Drinking and Texting Don't Mix



If I had one major issue with dating, its this...........drinking and texting. It's my weakness, give me a glass of wine, and please take my phone away from me. I get this since of "bravery", and I rationalize why I need to text this man RIGHT NOW. Oh how many mornings I wake, roll over and check my phone, "ohhhhh, why did I text him that?".

Last night I was like an addict needing my fix. I texted 3, yes, 3 men last night. Only one replied, Shorty. Which is the only one that should have. The other 2 are not even worth my time or text, but last night I rationalized that I needed to loose any dignity I still had left. I literally thought "who cares at this point what the think about me, I want to text them". So this morning I woke, rolled over, and there they were, 2 texts to men that didn't not reply(which I immediately deleted, I don't want to have that reminder). Do I feel good about myself today? NO. That was just stupid and pointless. Thanks to the 3 glasses of wine and the so called "bravery". You made my day :)

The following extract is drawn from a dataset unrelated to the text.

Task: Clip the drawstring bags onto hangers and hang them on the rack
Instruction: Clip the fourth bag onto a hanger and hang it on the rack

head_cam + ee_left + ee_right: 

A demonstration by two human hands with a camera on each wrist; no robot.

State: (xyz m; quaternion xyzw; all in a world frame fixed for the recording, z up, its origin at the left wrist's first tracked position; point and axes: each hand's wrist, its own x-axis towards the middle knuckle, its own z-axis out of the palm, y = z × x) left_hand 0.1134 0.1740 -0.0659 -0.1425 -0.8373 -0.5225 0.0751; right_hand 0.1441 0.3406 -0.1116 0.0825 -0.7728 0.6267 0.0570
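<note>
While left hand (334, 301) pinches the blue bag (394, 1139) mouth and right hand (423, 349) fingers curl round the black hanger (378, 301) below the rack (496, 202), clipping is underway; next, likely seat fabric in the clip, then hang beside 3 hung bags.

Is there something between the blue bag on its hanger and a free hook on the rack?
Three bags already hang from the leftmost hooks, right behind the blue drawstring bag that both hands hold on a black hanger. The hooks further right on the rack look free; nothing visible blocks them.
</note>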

And, yes, I didn't see Shorty last night, even though he had said he wanted to take me to some BDay party. His sister had a baby, which he knew before hand was going to happen on Thursday because the birth was scheduled. But he said he would be free from family obligations by nighttime and he wanted to see me. As many times before, he was wrong. He didn't even call me. I texted him(haha, yep drunk text) at 9. His reply was nice enough, that he was still with family and stuff about the baby. But why couldn't he call me or at least text me at some point in the evening to let me know he was not able to go to the BDay party, and not able to see me?  Yet again, I will let this one slide.